Work to be completed: Repeat the entries exactly as they appear.

Exercise inputs:
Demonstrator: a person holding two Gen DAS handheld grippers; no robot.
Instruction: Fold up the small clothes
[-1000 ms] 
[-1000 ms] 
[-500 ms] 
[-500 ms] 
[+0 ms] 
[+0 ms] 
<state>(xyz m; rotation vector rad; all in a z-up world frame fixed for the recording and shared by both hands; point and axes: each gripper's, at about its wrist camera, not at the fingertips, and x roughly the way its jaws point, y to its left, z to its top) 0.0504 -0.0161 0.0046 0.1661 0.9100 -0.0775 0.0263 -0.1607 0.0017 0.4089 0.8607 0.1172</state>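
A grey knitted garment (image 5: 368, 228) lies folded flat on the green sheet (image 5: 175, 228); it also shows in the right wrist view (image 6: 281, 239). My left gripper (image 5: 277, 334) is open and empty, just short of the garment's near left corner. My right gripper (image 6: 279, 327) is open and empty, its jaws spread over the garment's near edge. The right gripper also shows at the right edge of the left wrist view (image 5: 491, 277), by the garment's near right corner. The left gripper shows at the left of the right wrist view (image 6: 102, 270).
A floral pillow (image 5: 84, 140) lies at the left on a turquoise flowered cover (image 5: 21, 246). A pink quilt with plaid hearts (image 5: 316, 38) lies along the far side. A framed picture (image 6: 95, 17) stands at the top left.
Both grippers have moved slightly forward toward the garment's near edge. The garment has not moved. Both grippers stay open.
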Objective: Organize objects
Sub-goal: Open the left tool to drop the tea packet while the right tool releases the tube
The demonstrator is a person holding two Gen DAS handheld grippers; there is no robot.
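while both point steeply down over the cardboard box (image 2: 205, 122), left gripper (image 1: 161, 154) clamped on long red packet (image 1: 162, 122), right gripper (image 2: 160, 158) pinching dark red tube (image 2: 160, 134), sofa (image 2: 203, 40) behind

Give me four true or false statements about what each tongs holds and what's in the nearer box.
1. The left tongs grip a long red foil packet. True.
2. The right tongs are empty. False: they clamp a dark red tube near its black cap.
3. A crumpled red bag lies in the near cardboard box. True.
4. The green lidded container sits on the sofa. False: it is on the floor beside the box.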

Task output:
Demonstrator: a person holding two Gen DAS handheld grippers; no robot.
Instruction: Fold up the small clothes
[-1000 ms] 
[-1000 ms] 
[-500 ms] 
[-500 ms] 
[+0 ms] 
[+0 ms] 
<state>(xyz m; rotation vector rad; all in a z-up world frame fixed for the recording and shared by both hands; point and axes: each gripper's, at about its wrist camera, not at the fingertips, and x roughly the way its jaws point, y to its left, z to its top) 0.0504 -0.0161 0.0046 0.1661 0.9100 -0.0775 0.0263 -0.1607 0.0017 0.4089 0.8607 0.1172</state>
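A grey knitted garment (image 5: 368, 228) lies folded flat on the green sheet (image 5: 175, 228); it also shows in the right wrist view (image 6: 281, 239). My left gripper (image 5: 277, 334) is open and empty, just short of the garment's near left corner. My right gripper (image 6: 279, 327) is open and empty, its jaws spread over the garment's near edge. The right gripper also shows at the right edge of the left wrist view (image 5: 491, 277), by the garment's near right corner. The left gripper shows at the left of the right wrist view (image 6: 102, 270).
A floral pillow (image 5: 84, 140) lies at the left on a turquoise flowered cover (image 5: 21, 246). A pink quilt with plaid hearts (image 5: 316, 38) lies along the far side. A framed picture (image 6: 95, 17) stands at the top left.
Both grippers have moved slightly forward toward the garment's near edge. The garment has not moved. Both grippers stay open.
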Objective: Organize objects
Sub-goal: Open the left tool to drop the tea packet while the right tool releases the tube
The demonstrator is a person holding two Gen DAS handheld grippers; there is no robot.
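while both point steeply down over the cardboard box (image 2: 205, 122), left gripper (image 1: 161, 154) clamped on long red packet (image 1: 162, 122), right gripper (image 2: 160, 158) pinching dark red tube (image 2: 160, 134), sofa (image 2: 203, 40) behind

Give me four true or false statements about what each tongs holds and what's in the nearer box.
1. The left tongs grip a long red foil packet. True.
2. The right tongs are empty. False: they clamp a dark red tube near its black cap.
3. A crumpled red bag lies in the near cardboard box. True.
4. The green lidded container sits on the sofa. False: it is on the floor beside the box.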

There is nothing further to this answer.